- [PROBLEM REQUIREMENTS] Below are some records. Pull every line that contains the word "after".

- [Data extracted from a collection]
- - - - -

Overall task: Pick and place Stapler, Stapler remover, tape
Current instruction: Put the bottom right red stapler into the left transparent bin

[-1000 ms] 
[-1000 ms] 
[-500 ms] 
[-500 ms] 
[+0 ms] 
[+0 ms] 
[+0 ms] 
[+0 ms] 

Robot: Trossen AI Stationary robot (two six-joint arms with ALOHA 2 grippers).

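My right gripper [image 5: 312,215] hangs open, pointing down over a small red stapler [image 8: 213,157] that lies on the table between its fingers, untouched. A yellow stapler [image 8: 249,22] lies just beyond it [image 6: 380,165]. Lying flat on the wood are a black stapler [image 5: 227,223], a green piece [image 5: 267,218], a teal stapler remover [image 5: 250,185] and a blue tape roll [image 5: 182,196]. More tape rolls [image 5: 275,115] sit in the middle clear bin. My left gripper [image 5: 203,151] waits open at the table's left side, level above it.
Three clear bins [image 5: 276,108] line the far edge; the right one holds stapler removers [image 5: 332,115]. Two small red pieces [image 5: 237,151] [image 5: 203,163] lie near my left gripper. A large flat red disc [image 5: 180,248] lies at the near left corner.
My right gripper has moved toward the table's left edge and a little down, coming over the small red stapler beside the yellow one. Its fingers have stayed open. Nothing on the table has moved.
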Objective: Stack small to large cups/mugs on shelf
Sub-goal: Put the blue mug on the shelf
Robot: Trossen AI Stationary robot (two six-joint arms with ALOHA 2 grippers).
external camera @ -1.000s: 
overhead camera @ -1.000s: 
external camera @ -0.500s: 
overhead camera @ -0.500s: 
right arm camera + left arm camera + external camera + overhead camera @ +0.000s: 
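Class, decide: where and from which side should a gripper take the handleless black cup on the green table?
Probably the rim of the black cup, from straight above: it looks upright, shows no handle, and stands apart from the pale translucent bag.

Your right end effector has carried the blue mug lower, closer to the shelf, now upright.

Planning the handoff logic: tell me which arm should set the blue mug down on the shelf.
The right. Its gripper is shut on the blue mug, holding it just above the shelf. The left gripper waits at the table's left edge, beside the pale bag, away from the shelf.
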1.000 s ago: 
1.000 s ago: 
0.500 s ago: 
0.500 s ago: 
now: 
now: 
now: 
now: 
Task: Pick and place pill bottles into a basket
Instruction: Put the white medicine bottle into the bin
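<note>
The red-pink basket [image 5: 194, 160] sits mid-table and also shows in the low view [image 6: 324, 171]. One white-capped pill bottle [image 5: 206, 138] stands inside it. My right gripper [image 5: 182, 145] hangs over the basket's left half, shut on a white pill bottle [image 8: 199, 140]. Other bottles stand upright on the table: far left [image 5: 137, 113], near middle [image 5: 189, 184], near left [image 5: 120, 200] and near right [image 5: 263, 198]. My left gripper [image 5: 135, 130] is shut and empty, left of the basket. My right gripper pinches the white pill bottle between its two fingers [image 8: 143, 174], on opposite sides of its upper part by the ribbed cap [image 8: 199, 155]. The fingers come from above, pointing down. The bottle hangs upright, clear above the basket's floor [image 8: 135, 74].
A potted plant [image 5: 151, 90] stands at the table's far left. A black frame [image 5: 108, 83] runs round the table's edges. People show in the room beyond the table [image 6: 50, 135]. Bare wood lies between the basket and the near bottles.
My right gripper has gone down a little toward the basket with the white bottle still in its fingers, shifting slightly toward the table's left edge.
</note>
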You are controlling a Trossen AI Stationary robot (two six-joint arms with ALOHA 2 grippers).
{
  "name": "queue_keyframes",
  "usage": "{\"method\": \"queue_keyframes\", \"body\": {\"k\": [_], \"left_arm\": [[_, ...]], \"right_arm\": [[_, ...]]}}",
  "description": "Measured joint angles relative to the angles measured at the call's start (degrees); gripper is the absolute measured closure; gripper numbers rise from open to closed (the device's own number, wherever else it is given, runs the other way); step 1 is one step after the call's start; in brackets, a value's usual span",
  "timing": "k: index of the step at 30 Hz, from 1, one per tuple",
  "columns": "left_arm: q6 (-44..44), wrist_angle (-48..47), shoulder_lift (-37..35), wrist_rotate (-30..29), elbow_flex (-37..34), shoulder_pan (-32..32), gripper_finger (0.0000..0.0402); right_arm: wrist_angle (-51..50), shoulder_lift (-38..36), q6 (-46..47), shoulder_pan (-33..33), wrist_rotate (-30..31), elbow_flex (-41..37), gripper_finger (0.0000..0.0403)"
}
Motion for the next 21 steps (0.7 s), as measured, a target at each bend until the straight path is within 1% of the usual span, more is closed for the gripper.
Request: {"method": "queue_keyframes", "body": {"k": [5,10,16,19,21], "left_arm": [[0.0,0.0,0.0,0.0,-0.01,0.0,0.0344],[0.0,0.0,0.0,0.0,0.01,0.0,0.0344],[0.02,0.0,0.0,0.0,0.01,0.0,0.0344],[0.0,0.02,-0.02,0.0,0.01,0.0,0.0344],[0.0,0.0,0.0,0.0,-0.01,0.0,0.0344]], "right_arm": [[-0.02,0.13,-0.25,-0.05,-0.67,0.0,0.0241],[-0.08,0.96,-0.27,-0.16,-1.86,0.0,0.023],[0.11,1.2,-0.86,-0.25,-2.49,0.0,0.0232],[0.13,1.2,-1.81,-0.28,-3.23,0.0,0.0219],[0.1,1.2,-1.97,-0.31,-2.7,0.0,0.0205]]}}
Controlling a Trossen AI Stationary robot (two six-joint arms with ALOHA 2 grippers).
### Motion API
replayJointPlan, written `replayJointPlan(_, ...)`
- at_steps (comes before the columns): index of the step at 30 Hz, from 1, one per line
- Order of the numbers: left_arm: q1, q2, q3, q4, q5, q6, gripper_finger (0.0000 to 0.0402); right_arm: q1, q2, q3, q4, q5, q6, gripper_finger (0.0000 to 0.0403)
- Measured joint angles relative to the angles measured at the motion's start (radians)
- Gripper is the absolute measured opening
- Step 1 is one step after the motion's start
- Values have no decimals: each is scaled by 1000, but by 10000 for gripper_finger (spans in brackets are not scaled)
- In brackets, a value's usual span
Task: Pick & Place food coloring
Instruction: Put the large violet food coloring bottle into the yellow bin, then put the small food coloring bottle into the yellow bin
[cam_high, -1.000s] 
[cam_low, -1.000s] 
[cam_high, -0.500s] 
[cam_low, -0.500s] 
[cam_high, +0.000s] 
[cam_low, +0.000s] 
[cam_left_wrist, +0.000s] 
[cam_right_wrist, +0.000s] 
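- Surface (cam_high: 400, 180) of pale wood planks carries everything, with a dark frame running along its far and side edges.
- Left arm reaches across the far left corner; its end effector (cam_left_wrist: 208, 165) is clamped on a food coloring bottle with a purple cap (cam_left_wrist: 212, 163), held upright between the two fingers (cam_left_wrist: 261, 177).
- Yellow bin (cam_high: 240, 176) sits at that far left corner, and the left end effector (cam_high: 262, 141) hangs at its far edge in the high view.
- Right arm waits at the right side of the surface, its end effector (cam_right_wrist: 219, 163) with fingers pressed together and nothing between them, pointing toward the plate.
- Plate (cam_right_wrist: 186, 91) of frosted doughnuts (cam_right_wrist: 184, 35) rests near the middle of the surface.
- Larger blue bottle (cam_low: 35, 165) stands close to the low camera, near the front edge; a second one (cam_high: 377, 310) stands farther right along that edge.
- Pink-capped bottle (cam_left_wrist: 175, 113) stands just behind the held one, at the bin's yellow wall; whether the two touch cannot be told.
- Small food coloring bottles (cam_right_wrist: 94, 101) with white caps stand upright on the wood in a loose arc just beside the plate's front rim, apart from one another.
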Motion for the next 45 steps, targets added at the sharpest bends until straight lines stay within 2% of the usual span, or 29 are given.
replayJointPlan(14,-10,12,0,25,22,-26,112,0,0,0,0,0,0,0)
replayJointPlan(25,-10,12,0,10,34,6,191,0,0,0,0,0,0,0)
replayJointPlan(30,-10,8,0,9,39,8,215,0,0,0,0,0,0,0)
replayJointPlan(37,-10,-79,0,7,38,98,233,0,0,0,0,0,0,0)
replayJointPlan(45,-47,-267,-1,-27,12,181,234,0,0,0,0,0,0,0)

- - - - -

- [RESULT OF THIS TASK]
  "description": "Measured joint angles relative to the angles measured at the call's start (degrees); gripper is the absolute measured closure; gripper numbers rise from open to closed (the device's own number, wherever else it is given, runs the other way); step 1 is one step after the call's start; in brackets, a value's usual span",
- Step 1 is one step after the motion's start

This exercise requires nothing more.